The ASBCA says 146,000 school-aged children take a school bus to get to class every day.


Critch says the largest hindrance in recruiting new school bus drivers is the steep cost of mandatory training.

The province created the Mandatory Entry-Level Training (MELT) system in 2019 with the aim of producing more skilled drivers ready to work in the truck and bus industries. 

To be a school bus driver, a candidate must complete the MELT program to achieve their Class 2 driver's licence, which takes around 50 hours, including 18 hours of classroom instruction, 22 hours of practical and another 11 hours of in-yard training.

Many drivers need further training to receive their Q-endorsement, to operate a vehicle with an air brake system.

In Alberta, training costs are capped at no more than $5,000 for the MELT Class 2 program.
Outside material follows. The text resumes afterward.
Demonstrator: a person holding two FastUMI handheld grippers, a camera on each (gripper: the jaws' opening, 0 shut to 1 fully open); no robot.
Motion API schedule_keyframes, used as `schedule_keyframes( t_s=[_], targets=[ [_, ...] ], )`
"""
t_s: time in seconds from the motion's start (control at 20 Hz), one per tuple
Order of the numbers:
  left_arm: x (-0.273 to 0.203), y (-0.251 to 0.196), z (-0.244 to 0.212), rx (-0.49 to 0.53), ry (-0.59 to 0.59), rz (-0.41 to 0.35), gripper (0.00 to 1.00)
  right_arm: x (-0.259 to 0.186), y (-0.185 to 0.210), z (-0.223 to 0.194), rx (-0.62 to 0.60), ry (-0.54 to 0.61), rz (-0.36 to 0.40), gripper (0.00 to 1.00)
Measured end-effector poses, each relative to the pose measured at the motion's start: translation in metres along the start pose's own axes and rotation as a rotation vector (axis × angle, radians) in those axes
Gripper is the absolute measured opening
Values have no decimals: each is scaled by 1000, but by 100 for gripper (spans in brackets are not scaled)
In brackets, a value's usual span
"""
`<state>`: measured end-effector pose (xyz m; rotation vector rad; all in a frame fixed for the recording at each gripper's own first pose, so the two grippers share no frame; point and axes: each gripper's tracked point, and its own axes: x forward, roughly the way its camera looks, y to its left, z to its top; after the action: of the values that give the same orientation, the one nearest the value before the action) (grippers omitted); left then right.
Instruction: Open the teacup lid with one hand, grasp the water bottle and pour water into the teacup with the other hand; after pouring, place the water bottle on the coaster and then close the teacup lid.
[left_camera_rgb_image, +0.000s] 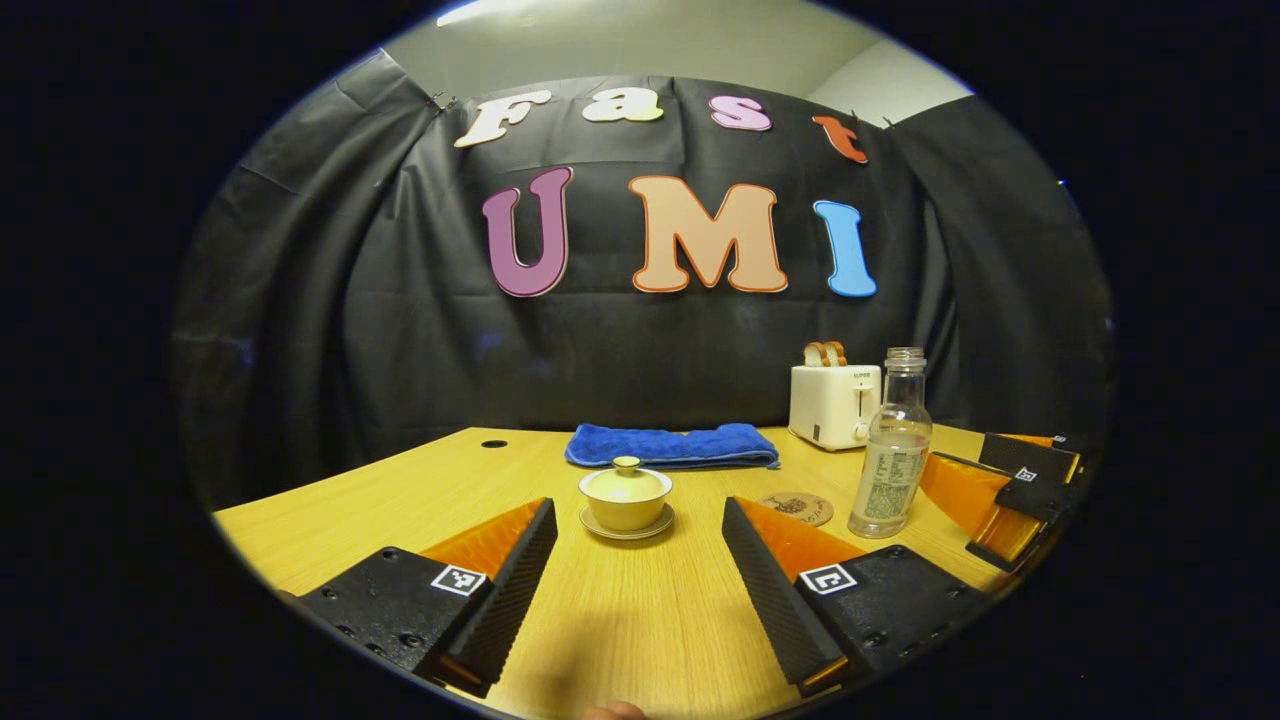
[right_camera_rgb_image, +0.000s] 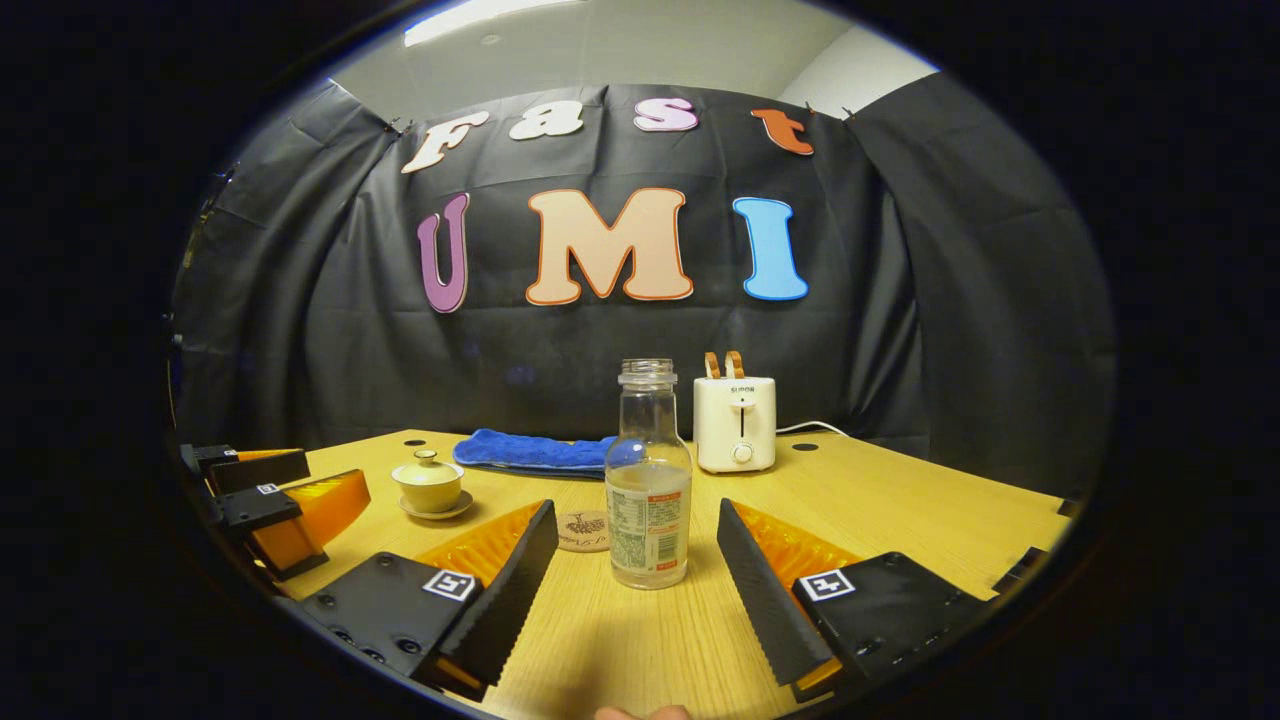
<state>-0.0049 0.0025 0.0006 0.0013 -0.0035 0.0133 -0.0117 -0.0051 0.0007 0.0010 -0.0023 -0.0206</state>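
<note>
I had my left gripper (left_camera_rgb_image: 640, 590) spread wide and aimed straight at the teacup (left_camera_rgb_image: 626, 502), which sat on its saucer (left_camera_rgb_image: 627, 527) near the middle of the table (left_camera_rgb_image: 330, 510) with its lid (left_camera_rgb_image: 626, 481) on; lined up that way, the knob lay between my fingers' line of reach, so I judged the lid was mine to lift first. My right gripper (right_camera_rgb_image: 635, 590) was just as wide, holding nothing, with the water bottle (right_camera_rgb_image: 648, 495) standing upright and uncapped between and just ahead of its fingers, a little water in its lower part. I kept one tool to each object because the pour needed the cup open while the other hand tipped the bottle. The coaster (right_camera_rgb_image: 584, 530) lay flat just beside the bottle, toward the teacup, a short set-down afterwards. A blue towel (left_camera_rgb_image: 672, 446) and a toaster (right_camera_rgb_image: 735, 422) stood at the back by the wall, well apart from my work. Nothing was yet touched.
</note>
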Motion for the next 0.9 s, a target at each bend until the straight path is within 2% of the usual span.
schedule_keyframes(
  t_s=[0.25,0.55,0.9],
  targets=[
    [-10,3,0,-2,1,15,98,-4,-3,-2,0,-3,-28,100],
    [-18,2,0,-2,2,19,98,-8,4,-2,1,0,6,99],
    [-23,0,0,-1,2,11,98,-14,6,-1,-1,2,8,100]
  ],
)
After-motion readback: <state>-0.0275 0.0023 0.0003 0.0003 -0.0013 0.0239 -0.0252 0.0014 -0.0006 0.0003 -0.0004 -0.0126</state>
In addition, drivers have to pass a Class 2 driver's knowledge test and road test.

While the training is important for new drivers, Critch says the high cost of entry and the three to five weeks it takes to complete all the requirements is unpaid time, keeps many prospective candidates out of the driver's seat.

"We've asked for some help with that," he said. "Ever since this MELT program came into effect in 2019, we've raised alarm bells."

"They're not coming in for training because they can't sit there unpaid for that amount of time."


Another hurdle drivers are facing is waiting for licence applications to be processed or to book a road test, Critch says.

"A week waiting for paperwork to be processed, that's one week that a driver could be sitting in the seat of that bus getting kids to school on time," Critch added. "That's lots of minutes lost for kids in school."

Earlier this year, the province provided a $30 million boost to a grant program supporting truck drivers taking the Class 1 MELT program. Critch wants Class 2 drivers to be able to apply for that grant to offset some of the costs of their mandatory training.

"There are simple solutions to this," Critch said. "We need to offer them better pay, better perks. We have to offset some of the costs of training. It's a catastrophe waiting to happen."

"We'd like dialogue (with the province) immediately to fix this issue and work toward a solution," he added.

Kevin Lee, assistant to Transportation Minister Devin Dreeshen, told CTV News Edmonton the province "understands" bus companies are facing driver shortages, and that's why the ministry allowed school bus providers to become licenced training providers to their staff to reduce or recoup costs and offer their own driver exams.

As of March, there were 18,414 drivers in the province licenced to drive a school bus and 5,454 registered school buses. Lee adds there are now 3,401 more drivers licenced to drive a school bus than in 2018.

"Our government is looking into innovative solutions to further grow the interest in Albertans pursuing a Class 2 licence and to attract drivers who are licenced and not driving to return to the roads," Lee added in follow-up statement Thursday evening.